Она стояла и улыбалась, продолжая нежно гладить Августина, а затем села рядом с ним и обняла за талию.
— Не грусти, — сказала Багира. — Уйдем отсюда.
— Куда? Куда идти — никто не рад мне.
— Я рада. Какое нам дело до этой толпы? Оставим их наедине, а сами тихо выскользнем на свет. Пошли.
— А кто же их спасет, кто даст им веру?
— А оно им надо? Ты их спросил?
— Зачем же спрашивать, ведь ясен же ответ!
— У каждого человека своя вера и спасение тоже свое, а насильно мил не будешь. Пошли же.
И они пошли, взявшись за руки, выскользнув из убогого серого помещения на свежий воздух, а потом долго болтали обо всем на свете, целовались и шептали друг другу нежные слова.
— Стихи твои мне хочется услышать. Ты прочитай — вдруг станет легче жить? — попросил Августин.
— Хорошо, слушай. Я только вчера написала.

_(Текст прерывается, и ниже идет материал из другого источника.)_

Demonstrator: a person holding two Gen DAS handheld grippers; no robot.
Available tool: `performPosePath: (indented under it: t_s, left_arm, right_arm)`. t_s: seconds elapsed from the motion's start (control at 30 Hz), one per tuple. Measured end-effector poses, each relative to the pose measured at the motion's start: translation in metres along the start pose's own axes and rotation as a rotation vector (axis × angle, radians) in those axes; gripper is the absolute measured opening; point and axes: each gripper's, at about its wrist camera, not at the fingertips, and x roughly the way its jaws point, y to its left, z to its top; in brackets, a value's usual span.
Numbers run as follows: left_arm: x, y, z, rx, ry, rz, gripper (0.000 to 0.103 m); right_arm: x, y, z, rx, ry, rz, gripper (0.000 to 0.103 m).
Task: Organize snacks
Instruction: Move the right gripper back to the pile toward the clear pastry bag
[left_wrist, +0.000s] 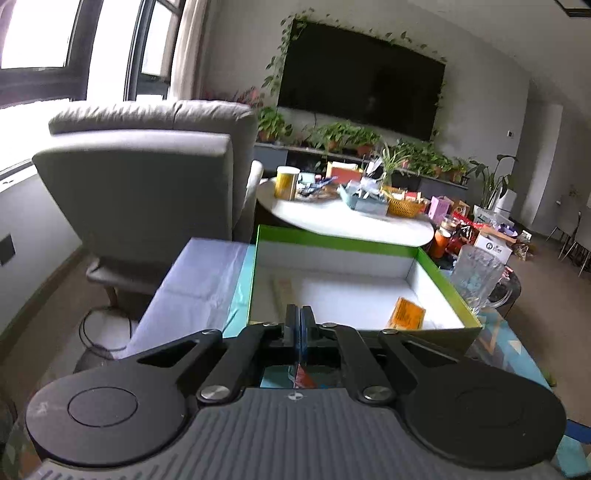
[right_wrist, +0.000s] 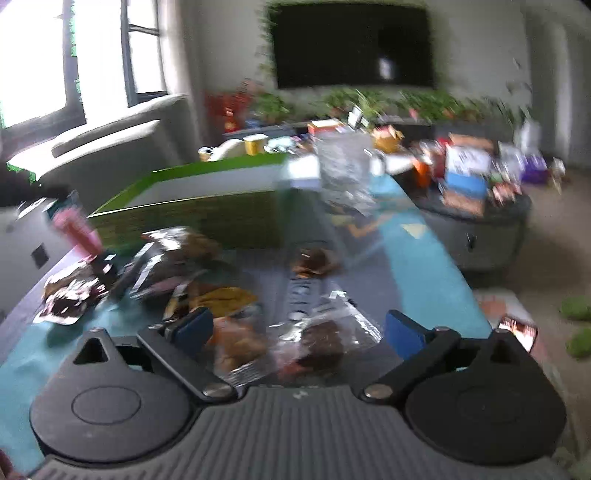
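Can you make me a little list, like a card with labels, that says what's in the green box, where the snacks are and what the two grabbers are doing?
box: green box, open, white inside
in the box: orange packet, a pale flat packet
loose snacks: pile of wrapped snacks on the table
left gripper: shut, near the box's front edge
right gripper: open over the snacks
beside box: clear glass mug

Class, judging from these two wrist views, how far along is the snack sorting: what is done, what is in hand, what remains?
Done: an orange packet and a pale packet lie inside the green box. In hand: nothing visible; the left gripper is shut by the box's near wall, and the right gripper is open over loose snack packets. Left: several wrapped snacks lie scattered on the table.
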Motion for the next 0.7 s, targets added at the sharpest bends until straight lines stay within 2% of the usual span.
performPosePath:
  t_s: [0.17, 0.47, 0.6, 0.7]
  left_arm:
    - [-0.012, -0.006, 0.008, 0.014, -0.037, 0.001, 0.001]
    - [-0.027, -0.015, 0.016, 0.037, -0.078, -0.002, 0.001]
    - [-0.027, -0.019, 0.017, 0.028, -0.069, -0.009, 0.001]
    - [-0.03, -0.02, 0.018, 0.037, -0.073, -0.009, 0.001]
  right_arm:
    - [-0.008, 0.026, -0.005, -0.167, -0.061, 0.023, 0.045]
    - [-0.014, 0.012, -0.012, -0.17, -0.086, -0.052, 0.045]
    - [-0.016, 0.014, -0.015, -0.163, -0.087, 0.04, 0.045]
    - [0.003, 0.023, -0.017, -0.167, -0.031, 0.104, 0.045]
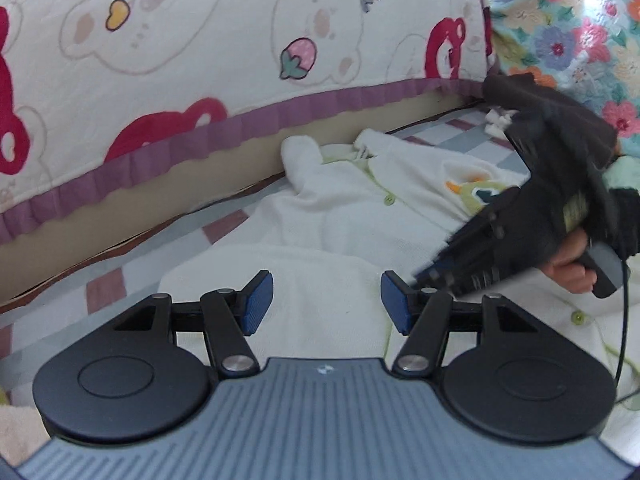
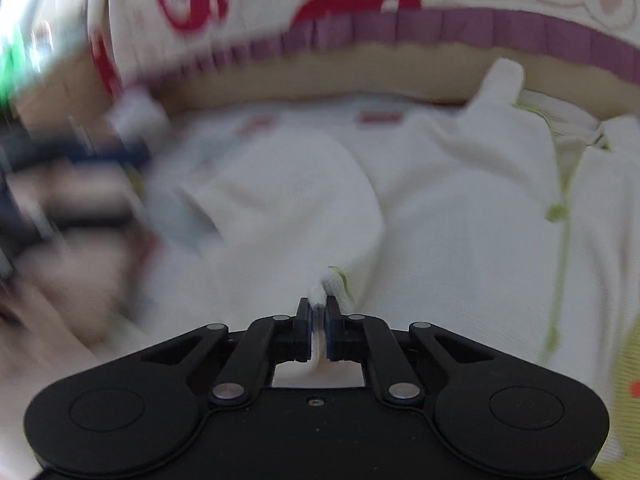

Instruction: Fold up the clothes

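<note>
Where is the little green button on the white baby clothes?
In the left wrist view, the green button sits up the middle of the white baby garment, just left of the cartoon patch and above the open left gripper.

- Pretty sure I'm working in someone's home here, a bedroom or kid's room by the look of it.
- Big quilted cover [image 1: 200,40] with cartoon bears, strawberries and a purple frill runs along the back.
- A flowery quilt [image 1: 560,20] sits off in the corner.
- The surface is a bed with a checked sheet [image 1: 108,280], and a small white baby garment [image 1: 320,220] with green buttons lies on it.
</note>
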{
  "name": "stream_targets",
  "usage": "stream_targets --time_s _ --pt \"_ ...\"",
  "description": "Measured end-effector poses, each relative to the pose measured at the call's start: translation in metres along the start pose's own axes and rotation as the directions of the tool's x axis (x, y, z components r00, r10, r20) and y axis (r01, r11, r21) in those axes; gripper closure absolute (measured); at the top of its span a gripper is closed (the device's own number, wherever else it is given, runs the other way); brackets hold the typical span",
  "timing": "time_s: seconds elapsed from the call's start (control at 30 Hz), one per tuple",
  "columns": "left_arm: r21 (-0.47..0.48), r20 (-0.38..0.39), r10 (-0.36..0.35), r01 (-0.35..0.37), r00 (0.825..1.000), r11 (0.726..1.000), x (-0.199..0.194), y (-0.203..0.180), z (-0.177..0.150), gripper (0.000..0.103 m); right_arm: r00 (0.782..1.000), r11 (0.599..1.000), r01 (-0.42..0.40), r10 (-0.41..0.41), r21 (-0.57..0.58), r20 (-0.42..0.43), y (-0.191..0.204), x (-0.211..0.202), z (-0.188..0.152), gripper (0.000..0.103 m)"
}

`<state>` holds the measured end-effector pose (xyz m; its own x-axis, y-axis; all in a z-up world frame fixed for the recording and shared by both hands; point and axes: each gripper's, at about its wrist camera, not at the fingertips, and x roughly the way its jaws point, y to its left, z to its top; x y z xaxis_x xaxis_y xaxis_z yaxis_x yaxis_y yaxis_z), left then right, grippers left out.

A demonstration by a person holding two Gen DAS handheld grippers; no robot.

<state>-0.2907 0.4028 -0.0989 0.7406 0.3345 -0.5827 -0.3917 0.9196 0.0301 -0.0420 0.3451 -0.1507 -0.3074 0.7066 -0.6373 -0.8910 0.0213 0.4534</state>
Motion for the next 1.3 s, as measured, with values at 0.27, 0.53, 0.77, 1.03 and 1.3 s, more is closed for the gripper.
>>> stream_targets --time_s 0.27,0.53,0.77,1.03,1.3 --pt "-0.151 0.108 -0.001 0.017 0.994 0.988 0.001 0.013 0.016 0.024 0.95 0.94 -0.297 0.273 0.17 0.153 0.016 -0.028 0.074 0.095" --pt "-0.211 0.005 0.136 -0.132 0.991 0.968 0.025 0.045 0.021 0.092 0.916 0.921 -0.369 0.339 0.122 0.214 0.042 -0.034 0.085 0.095" --pt "-0.015 -0.094 0.477 -0.48 0.874 0.877 0.014 0.126 0.043 0.095 0.993 0.997 0.02 -0.029 0.079 0.115 0.015 -0.012 0.062 0.084" --pt "0.025 -0.18 0.712 -0.72 0.679 0.693 0.016 0.234 0.039 0.096 0.996 0.999 0.031 -0.028 0.029 -0.082 0.046 0.064 0.027 0.053" --pt "-0.103 -0.197 0.767 -0.791 0.61 0.603 -0.014 0.269 0.029 0.096 0.968 0.964 0.204 -0.225 -0.17 -0.11 0.1 0.132 0.012 0.042"
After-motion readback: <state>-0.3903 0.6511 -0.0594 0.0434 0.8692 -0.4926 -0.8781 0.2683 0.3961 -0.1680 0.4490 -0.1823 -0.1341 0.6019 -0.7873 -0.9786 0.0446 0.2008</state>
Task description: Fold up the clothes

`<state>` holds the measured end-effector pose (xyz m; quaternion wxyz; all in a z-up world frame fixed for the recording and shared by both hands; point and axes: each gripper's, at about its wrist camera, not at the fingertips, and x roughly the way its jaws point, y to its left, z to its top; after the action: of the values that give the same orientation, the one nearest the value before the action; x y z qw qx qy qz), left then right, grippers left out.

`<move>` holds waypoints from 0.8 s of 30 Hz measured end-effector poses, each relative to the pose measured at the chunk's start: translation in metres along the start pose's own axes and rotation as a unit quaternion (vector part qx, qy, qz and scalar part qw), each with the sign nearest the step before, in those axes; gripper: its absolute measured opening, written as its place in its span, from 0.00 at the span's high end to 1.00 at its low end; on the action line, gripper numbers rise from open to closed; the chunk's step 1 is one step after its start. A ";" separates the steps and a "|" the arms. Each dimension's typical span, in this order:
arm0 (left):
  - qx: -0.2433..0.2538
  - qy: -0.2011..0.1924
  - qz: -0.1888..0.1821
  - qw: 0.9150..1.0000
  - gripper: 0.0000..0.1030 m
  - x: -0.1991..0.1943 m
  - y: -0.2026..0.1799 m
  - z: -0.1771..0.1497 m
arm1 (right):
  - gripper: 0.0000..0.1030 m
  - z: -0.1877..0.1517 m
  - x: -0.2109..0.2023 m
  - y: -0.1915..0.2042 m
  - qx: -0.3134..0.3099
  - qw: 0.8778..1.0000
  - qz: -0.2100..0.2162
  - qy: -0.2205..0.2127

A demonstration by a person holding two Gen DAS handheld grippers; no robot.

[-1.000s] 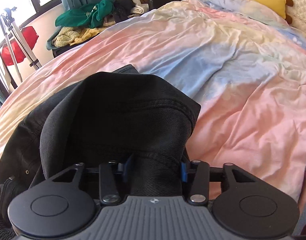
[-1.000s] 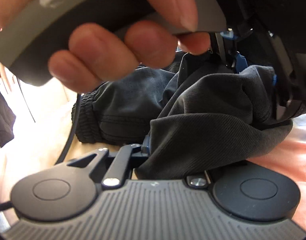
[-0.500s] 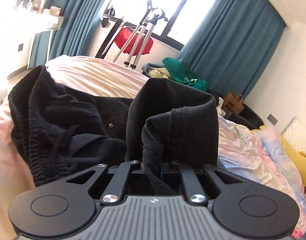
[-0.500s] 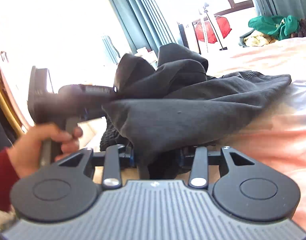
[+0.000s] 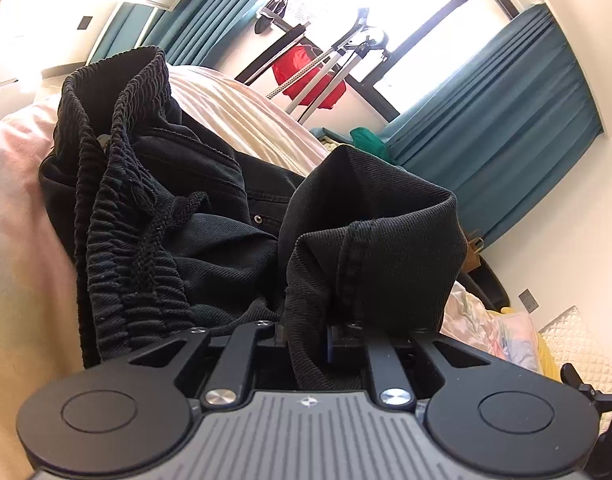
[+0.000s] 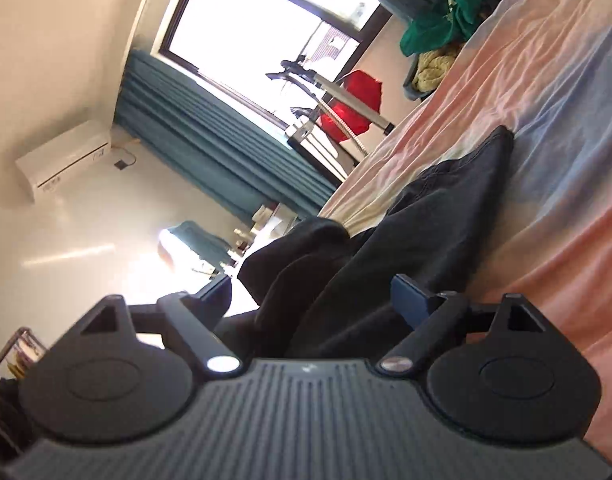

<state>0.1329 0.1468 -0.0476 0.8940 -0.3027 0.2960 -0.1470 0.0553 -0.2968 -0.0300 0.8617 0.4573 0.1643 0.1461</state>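
Black trousers (image 5: pixel 194 216) with a ribbed elastic waistband (image 5: pixel 118 184) lie bunched on the pastel bedspread (image 5: pixel 22 240). My left gripper (image 5: pixel 318 336) is shut on a fold of the trouser leg's hem (image 5: pixel 370 256), which stands up over the fingers. In the right wrist view my right gripper (image 6: pixel 318 296) has its jaws wide apart. The black trousers (image 6: pixel 390 248) lie between and beyond its fingers (image 6: pixel 412 300), loose on the bedspread (image 6: pixel 566 168).
A clothes stand with a red garment (image 5: pixel 306 76) stands by the window with teal curtains (image 5: pixel 506 120). A pile of green and yellow clothes (image 6: pixel 442 32) sits beyond the bed's far side. A quilted headboard (image 5: pixel 578 344) and yellow pillow are at the right.
My right gripper has opened and let go of the trousers, and its view has rolled sideways. My left gripper still holds the hem and has moved closer to the waistband.
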 end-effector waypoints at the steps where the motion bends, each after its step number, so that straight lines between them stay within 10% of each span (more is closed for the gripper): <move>1: 0.001 -0.001 0.002 1.000 0.85 -0.001 -0.002 -0.002 | 0.14 0.005 0.003 -0.010 0.009 1.000 -0.025 -0.011; 8: 0.008 -0.007 0.010 1.000 0.82 0.001 -0.008 -0.010 | 0.14 0.026 0.070 -0.085 0.139 0.989 -0.032 0.039; 17: 0.004 -0.014 0.004 1.000 0.81 0.007 -0.004 -0.006 | 0.14 0.039 0.150 -0.108 0.072 0.993 -0.057 0.070; 19: 0.004 -0.017 0.001 1.000 0.81 0.008 -0.003 -0.007 | 0.24 0.041 0.161 -0.103 0.050 0.995 -0.048 0.071; 24: 0.011 -0.024 -0.003 1.000 0.80 0.007 -0.007 -0.010 | 0.93 0.048 0.172 -0.094 0.019 0.996 -0.068 0.061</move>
<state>0.1313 0.1334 -0.0529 0.9036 -0.2971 0.2720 -0.1461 0.2406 -0.3140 -0.1091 0.8492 0.4515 0.2499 0.1121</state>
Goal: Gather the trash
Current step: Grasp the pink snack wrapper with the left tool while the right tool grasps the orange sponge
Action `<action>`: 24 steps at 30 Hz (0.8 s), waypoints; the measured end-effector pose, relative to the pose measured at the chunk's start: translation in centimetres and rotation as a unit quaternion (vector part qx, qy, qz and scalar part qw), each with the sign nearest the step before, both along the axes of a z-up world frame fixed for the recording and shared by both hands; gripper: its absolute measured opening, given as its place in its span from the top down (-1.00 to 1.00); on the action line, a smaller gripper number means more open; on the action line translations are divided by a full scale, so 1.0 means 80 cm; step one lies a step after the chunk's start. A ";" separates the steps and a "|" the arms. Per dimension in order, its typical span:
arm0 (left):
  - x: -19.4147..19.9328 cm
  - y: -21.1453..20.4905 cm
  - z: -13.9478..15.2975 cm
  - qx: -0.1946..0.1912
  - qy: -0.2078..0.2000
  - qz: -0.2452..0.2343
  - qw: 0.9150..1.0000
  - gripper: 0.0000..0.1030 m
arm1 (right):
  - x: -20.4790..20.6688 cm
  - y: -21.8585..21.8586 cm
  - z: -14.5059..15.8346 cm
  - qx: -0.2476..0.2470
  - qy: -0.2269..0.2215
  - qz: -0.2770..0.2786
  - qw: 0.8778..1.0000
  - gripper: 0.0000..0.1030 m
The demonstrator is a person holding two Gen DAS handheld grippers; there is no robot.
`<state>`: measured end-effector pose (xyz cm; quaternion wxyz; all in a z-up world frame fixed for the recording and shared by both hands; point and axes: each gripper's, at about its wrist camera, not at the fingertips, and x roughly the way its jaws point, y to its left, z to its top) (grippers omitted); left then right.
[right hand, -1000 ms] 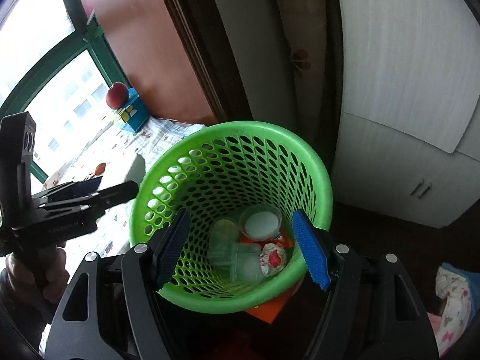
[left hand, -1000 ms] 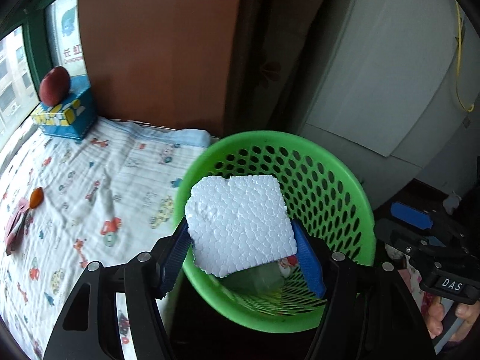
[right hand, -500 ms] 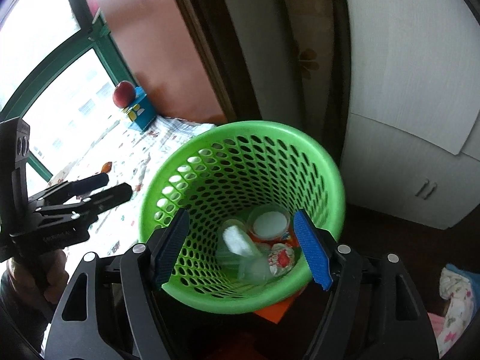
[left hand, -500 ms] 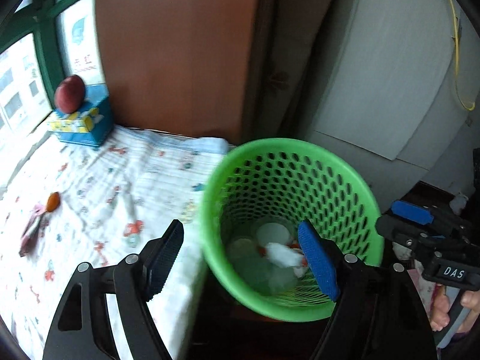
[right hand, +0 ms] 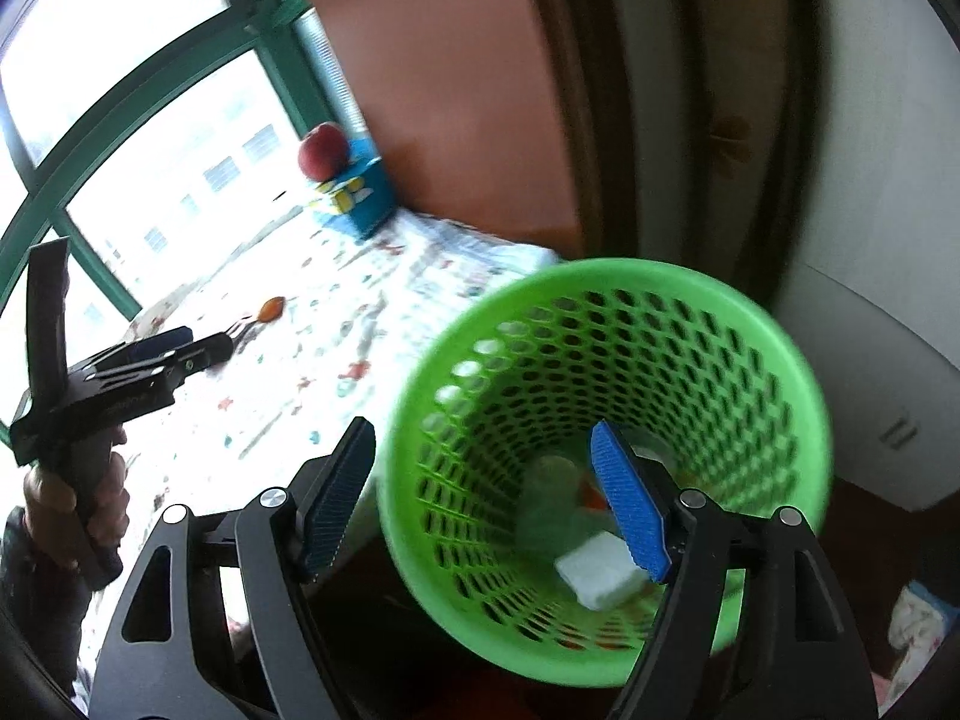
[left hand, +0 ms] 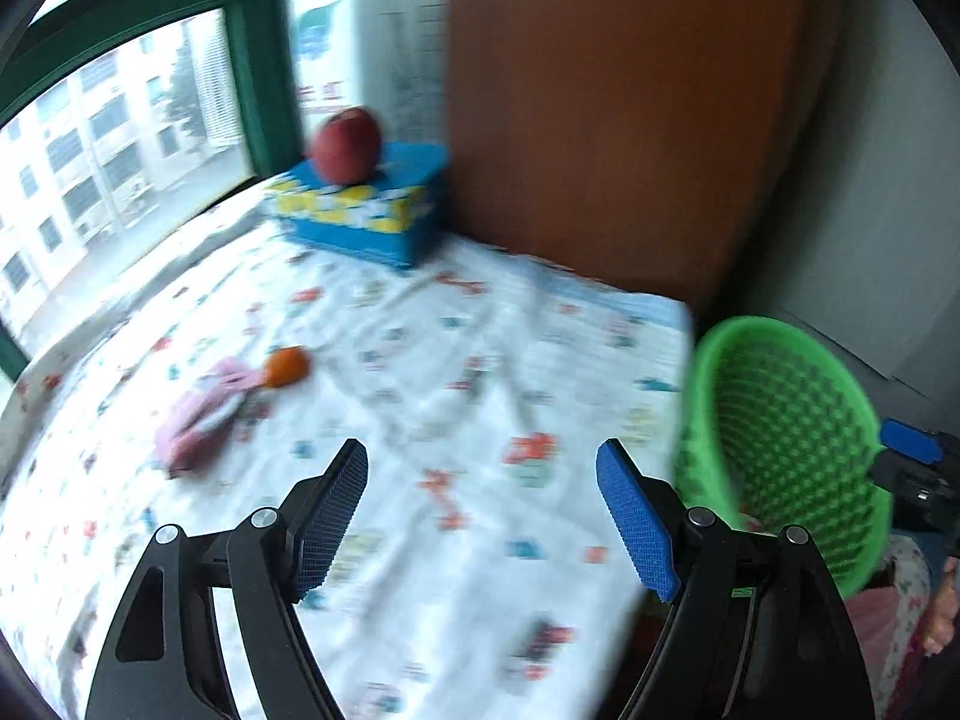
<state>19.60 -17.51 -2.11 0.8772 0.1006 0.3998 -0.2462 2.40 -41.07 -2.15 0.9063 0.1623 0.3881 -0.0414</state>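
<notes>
The left hand-held gripper [left hand: 482,516] hangs over a surface covered by a white printed cloth [left hand: 420,372], its blue-padded fingers spread wide with nothing between them. The view is blurred. On the cloth lie a pink crumpled piece [left hand: 201,414] and, touching it, a small orange thing [left hand: 287,365]; further back a red apple [left hand: 348,144] sits on a blue and yellow box [left hand: 366,210] near the window. The green basket [left hand: 792,420] stands just beside the cloth's right edge.

The right hand-held gripper [right hand: 480,492] points into the green basket [right hand: 606,300], fingers spread and empty. A white foam block [right hand: 597,570] lies at the bottom among clear plastic cups [right hand: 549,492], which are blurred.
</notes>
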 end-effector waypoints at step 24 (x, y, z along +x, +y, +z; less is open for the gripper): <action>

День всё списал на усталость:
сыпал стихами, пьяницами…
Шла я, и мне показалось —
взгляды повсюду кровавятся.
Да, на добро стала нищей —
ангел–хранитель уволился,
«Души, — сказал, — есть почище…»
хриплым прокуренным голосом.
Видно, гореть мне немало
после земной репетиции.
Шла я, и мне показалось —
все перевёрнуты лицами.
Смотрят и режут раскосо,
будто не люди, а идолы;
может, не мне они вовсе —
я им сегодня привиделась…
[14] — Как здорово! — только и смог сказать Августин.
— Спасибо.
— Вот только жаль, что в нашем клубе стихи теперь уж больше не в чести. Им смрада подавай и бурных оргий, а все прекрасное осталось вдруг в тени…
— Я же сказала, не переживай по этому поводу. Пройдет время, все уляжется и мы будем собираться там, как раньше.
— Да нет, ведь впереди нас ждет погибель…
— О чем ты, Августин? Почему ты видишь все лишь в черном свете?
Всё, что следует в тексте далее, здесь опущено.